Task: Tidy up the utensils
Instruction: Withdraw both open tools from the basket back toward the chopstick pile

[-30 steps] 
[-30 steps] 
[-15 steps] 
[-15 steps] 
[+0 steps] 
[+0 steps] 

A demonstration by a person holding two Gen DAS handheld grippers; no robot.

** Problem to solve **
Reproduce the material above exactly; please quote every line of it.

** Answer box **
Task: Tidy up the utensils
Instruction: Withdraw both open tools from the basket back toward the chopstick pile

[-30 steps] 
[-30 steps] 
[-15 steps] 
[-15 steps] 
[+0 steps] 
[+0 steps] 

A demonstration by a person holding two Gen DAS handheld grippers; no robot.

No other output belongs to this answer.